Julius Baer wants to quadruple its discretionary assets in the next five years, and if the Asia CIO had it his way, he would like to see the numbers go even higher.
Speaking to Citywire Asia, Bhaskar Laxminarayan said: ‘Today, we have a growing number of clients who are above the $10 million mark. The automatic hat that money wears when it grows is conservation.
‘That’s why I’m completely convinced that over the next 10-15 years, a strategic asset allocation approach to investing and more discretionary solutions will become integral to anybody with a large pool of wealth.’
While the relationship manager hiring spree of Julius Baer has been grabbing headlines for the past 12 months, the Swiss private bank has been slowly building its investment management team -- which has doubled in the past three years -- in its discretionary push.
Another reason why Laxminarayan believes there will be a move to discretionary mandates is because of the regulatory environment.
Client suitability and cross border regulations will be key areas to look at.
‘So there is a momentum building for discretionary solutions,’ the head of the investment management division said.
While the discretionary mandate model in Asia is gaining momentum, there’s still a lot of room for growth as it lags global figures.
‘China is going to lead this simply because the wealth creation there is vast and rapid. But you will see it in all other Asian countries as well – Korea, Taiwan, Philippines, Thailand.
‘When India opens up, it will offer the same experience.

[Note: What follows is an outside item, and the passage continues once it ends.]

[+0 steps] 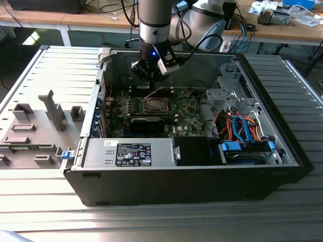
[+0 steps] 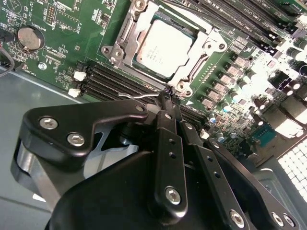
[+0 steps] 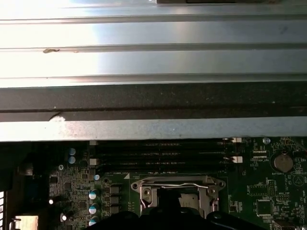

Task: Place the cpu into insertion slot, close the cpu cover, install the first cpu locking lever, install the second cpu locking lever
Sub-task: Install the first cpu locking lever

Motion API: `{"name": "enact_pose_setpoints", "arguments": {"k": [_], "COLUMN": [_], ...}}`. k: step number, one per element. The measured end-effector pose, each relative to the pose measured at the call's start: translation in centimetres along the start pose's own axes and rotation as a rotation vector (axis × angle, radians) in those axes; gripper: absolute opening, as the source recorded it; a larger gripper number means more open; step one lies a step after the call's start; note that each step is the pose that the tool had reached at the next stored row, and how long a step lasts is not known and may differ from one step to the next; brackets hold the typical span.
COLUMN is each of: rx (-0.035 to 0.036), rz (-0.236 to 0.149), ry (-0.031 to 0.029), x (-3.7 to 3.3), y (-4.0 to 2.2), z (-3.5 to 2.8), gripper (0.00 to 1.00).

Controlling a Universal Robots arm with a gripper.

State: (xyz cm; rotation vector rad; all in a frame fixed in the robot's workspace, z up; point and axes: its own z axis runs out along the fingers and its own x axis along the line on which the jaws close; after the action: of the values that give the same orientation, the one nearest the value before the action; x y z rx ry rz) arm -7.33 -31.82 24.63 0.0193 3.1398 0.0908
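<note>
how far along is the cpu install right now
Done: the cpu sits in the insertion slot, and the cpu cover lies flat over it, its window framing the chip. In hand: the gripper, fingers shut, is at the thin wire locking lever by the socket's edge. Whether either lever is latched can't be told, so the lever steps look unfinished.

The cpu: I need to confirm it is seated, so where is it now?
In the second wrist view the cpu lies in the framed socket, under the cpu cover, beside the memory slots.
</note>
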Motion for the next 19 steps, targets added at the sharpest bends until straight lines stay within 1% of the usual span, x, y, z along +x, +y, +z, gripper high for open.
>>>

We are already experiencing this in the offshore business (NRIs).’
As much as Laxminarayan loves China for its wealth creation, he also feels that Chinese equities could have their day in the sun for the near future.
‘It’s a relative call. If I put A-shares and H-shares next to US and Japanese equities, chances are they won’t respond as well to shocks out of Europe, which for us is a key risk this year. However the valuations in Chinese equities are compelling.'
Meanwhile, his most preferred equity market for 2017 is the US.
‘The US is such a diversified equity market. It’s a representation of global equity markets. You also have some of the major global firms listed in the US.
‘We have a clear preference for the rates-sensitive. We like financials.
'The S&P500 is still a good bet from a medium term perspective. We also think there is an opportunity in the healthcare space.'
His current recommended asset allocation for client portfolios is 50% in equities; 38% in bonds; 7% in cash and 5% in alternatives.
Within bonds, Laxminarayan prefers credit over duration risk.
‘On the fixed income side, we reduced our exposure to safe havens like Treasuries and other high grade long dated bonds. We narrowed the duration down to less than four years.
‘We’ve added senior bank loans and high yields. We also like emerging market hard currency debt.’
Looking ahead, Laxminarayan is bracing for turbulence from European politics. He’s ready to buy protection, change the portfolio mix and go back to safe havens if things go wrong.